*Problem to work on:*
A verbatim copy is needed of the lines below from the one containing "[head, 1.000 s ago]" up to and including the one containing "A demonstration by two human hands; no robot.", excluding pictures.
Segment Start: Supplied data
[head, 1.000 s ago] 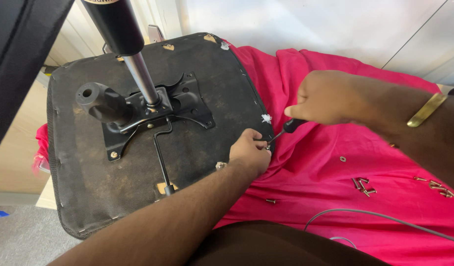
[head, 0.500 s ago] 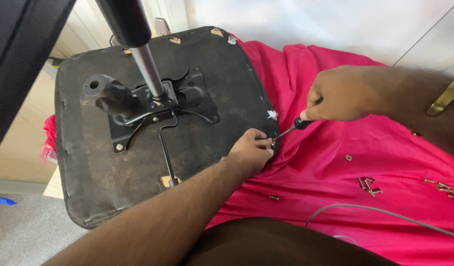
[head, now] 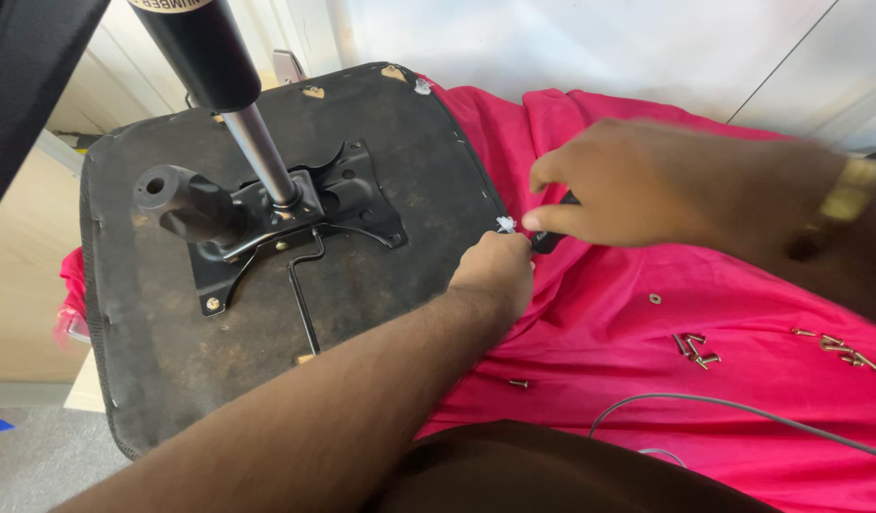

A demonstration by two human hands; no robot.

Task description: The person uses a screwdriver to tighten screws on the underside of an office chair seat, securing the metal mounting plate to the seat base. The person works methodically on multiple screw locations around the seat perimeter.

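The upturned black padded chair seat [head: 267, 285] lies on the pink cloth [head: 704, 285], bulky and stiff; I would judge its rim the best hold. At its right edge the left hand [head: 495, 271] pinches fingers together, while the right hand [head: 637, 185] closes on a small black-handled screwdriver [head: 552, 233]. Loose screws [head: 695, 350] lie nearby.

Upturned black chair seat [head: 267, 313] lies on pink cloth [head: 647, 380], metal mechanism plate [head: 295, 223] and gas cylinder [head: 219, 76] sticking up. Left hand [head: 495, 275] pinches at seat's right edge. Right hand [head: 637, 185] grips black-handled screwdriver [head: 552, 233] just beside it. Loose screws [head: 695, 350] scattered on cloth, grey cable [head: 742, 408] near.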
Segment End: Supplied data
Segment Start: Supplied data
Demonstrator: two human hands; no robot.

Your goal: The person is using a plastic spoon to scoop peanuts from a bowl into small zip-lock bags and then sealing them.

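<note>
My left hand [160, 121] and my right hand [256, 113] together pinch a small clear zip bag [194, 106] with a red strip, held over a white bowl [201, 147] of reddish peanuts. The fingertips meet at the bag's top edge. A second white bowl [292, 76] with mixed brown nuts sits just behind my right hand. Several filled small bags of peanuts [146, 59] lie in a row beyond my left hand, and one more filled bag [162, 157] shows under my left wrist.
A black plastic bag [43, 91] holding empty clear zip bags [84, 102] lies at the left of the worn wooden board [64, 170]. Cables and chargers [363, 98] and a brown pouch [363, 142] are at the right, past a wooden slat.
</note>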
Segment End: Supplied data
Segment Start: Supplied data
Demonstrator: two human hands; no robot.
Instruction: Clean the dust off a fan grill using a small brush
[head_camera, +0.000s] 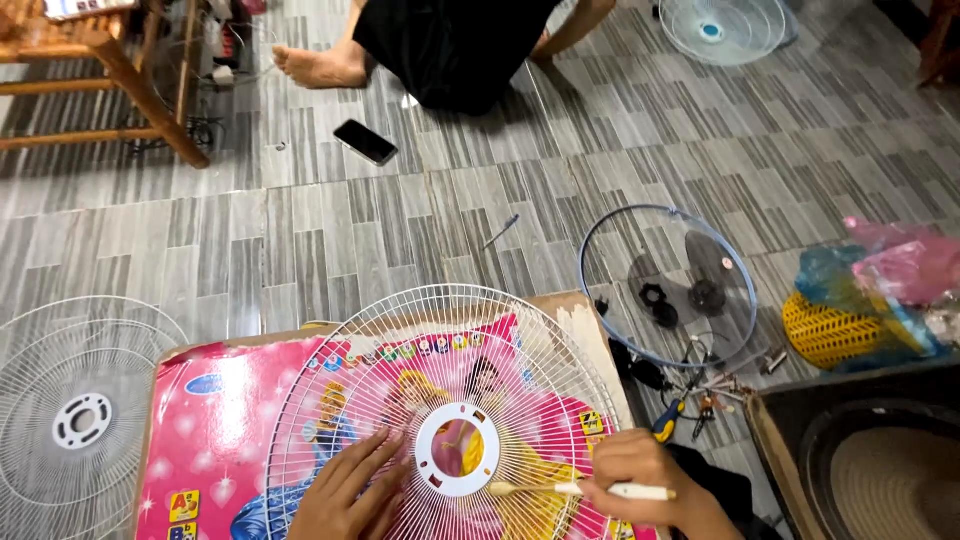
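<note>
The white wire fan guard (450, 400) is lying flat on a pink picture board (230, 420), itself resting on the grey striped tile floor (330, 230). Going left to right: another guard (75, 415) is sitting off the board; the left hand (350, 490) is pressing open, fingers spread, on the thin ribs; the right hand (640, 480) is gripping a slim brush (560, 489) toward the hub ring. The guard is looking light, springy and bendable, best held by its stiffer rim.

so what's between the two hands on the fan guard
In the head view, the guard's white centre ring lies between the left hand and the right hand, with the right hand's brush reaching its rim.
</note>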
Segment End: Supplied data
*Result for this exercise:*
[head, 1.000 s ago] 
[head, 0.500 s ago] 
[head, now] 

A demonstration by two human hands; no robot.

Output for this exercise is complete.